What is Poet?
PoET (Prevention of Error-Based Transfers) is an Ethics Quality Improvement Project that is founded upon our basic ethical obligation to provide treatment that patients want and can benefit from and not to provide treatment patients don’t want and can’t benefit from.
Here is the scope of the problem PoET addresses:
• Many Long Term Care home residents in Ontario are transferred and admitted to hospital multiple times prior to their death
•Many of these transfers are based on errors related to consent, capacity, and substitute decision making
•The Level of Care form - a form used in many Long Term Care homes in Ontario - drives these errors
PoET's goal is to improve patient care by preventing error-based transfers.
Because of these three factors residents may receive treatment they do not want and cannot benefit from, or they might not receive treatment they do want and can benefit from.
PoET's goal is to improve patient care by preventing error-based transfers to hospital emergency departments through the use of new, evidence-based PoET Project tools. PoET spreads a culture of decision-making that prevents ethical and legal errors and supports treatment for persons in the right place and at the right time.
Please contact us for help in launching the PoET project in your long term care home.
Here is how PoET developed:
PoET is rooted in strong evidence collected over 5 years. During these years it has also been gaining organizational and external support from Health Quality Ontario, public hospitals, and both public and private LTC Homes. In 2011, an assessment reported that some transfers from LTC to hospital emergency departments were error-based. Data from this report also showed that some LTC residents were transferred to hospital multiple times prior to death, and that some residents did not live very long after admission (almost 20% died within two weeks). We recognized the project’s potential to alleviate emergency department congestion and improve end-of-life care.
In 2012, our tests of change to reduce error-based transfers through consultation and education failed; however, we recognized the immense opportunities in removing the Level of Care (LOC) Form. We published our work in 2013, showing a 22% reduction in transfers, and continued working on this quality problem. In 2013, we discovered a palliative care gap that reflects a misunderstanding of what end of life services are available in LTC homes. In 2014, our first application to the IDEAS Advanced Learning Program failed, but we acted on suggestions from the IDEAS team, and were accepted on our second attempt. In 2015, we were awarded the IDEAS Alumni Award to spread this work.

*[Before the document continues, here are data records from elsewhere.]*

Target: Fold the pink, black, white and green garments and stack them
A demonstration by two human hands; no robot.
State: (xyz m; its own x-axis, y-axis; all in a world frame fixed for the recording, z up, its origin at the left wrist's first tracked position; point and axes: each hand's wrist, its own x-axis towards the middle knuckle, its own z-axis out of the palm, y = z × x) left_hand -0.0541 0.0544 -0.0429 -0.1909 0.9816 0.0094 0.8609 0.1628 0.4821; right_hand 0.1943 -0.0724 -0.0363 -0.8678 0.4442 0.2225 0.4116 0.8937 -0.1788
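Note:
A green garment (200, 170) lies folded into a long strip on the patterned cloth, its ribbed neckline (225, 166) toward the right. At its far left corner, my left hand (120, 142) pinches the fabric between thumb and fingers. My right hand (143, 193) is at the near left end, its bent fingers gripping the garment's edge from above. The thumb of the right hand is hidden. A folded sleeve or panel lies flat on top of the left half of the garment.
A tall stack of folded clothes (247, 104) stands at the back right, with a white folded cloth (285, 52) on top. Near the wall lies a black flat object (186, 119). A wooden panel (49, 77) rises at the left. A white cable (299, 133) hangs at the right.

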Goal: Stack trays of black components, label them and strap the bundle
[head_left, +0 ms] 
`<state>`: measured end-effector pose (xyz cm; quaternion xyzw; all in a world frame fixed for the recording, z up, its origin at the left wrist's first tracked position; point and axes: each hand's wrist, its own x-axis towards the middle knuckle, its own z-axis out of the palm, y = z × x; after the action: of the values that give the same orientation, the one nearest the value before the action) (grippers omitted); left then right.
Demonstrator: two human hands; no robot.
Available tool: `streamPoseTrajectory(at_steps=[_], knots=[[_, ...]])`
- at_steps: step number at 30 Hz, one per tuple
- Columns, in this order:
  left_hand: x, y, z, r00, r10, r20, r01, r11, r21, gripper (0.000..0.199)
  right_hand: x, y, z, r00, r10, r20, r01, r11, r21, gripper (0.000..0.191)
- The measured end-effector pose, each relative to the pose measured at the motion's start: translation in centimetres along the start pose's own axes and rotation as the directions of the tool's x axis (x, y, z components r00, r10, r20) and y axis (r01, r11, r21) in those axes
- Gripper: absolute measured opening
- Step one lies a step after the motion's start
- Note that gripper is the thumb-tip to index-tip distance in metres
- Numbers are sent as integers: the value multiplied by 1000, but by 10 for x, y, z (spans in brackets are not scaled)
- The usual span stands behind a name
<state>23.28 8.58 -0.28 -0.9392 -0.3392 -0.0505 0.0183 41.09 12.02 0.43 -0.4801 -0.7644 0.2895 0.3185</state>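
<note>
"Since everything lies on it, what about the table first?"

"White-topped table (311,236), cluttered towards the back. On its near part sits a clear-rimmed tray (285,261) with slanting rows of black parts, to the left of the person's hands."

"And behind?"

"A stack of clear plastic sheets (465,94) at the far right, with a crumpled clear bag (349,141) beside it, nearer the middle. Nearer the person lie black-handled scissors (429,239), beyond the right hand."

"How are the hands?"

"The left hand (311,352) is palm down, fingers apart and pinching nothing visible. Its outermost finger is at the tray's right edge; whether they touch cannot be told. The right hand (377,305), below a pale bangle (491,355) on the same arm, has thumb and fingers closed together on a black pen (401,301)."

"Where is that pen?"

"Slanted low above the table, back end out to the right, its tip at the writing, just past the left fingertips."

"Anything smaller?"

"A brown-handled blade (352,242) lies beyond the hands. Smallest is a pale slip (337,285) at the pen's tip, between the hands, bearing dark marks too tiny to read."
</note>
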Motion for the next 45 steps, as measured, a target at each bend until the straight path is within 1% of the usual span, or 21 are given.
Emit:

Since 2012, there has been a 56% decrease in the number of LTC residents who die in an Osler hospital and had been transferred there at least one other time in the two month period prior to death.
Our Change Concepts and Change Ideas
How we are changing what we think and what we do.
Through our experience working with hundreds of residents and LTC homes, we found that new ways of thinking and doing things were key to shifting understanding and improving resident care.
PoET seeks to realign decision making with Ontario’s Health Care Consent Act, which requires that the patient/resident be kept at the center of decision making. Maintaining this focus in LTC, and specifically, in relation to decision-making around transitions, will help to ensure that LTC residents (many of whom are frail elderly, some who are living with multiple comorbidities and/or diminished decision making capacity) receive wanted and beneficial treatment, and are not made to undergo unwanted and potentially harmful treatment. This work has the systems-level benefit of decreasing the number of non-beneficial and unwanted trips to the ED, while also enabling LTC residents to access the care that is available to them in their homes, but that might be denied to them because of errors in decision making prior to transfer.
Dr. Jill Oliver
Dr. Jill Oliver is a Health Care Ethicist whose expertise focuses on consent, capacity, substitute decision making, and end of life issues as they arise in long term care settings. Jill has a PhD in Philosophy from the University of Waterloo, an Academic Fellowship in Clinical and Organizational Ethics from the University of Toronto Joint Centre for Bioethics, and has also completed internships in Clinical Ethics at both Baycrest Centre for Geriatric Care, and William Osler Health System. Jill is currently leading the PoET Project, an Ethics Quality Improvement Project for William Osler Health System.
Dr. Paula Chidwick
Dr. Paula Chidwick is the Director Clinical & Corporate Ethics and Ethicist at William Osler Health System. She was the first full-time Ethicist to be hired at a community hospital. She has a Ph.D. in Philosophy specializing in Bioethics from the University of Guelph and a Fellowship in Clinical Ethics from the University of Toronto Joint Centre for Bioethics. Paula provides ethics services to health care organizations throughout Ontario. She publishes and lectures widely on a variety of topics including end-of-life, advance care planning, and diversity considerations in health care and ethical decision-making. She has served on the Canadian Bioethics Society Executive, Health Canada’s Scientific and Expert Advisory Panels, and for MOHLTC Critical Care Coaching Teams. She is currently a Subject Matter Expert for Critical Care Services Ontario and a founding member of the Clinical Ethics Summer Institute (CESI).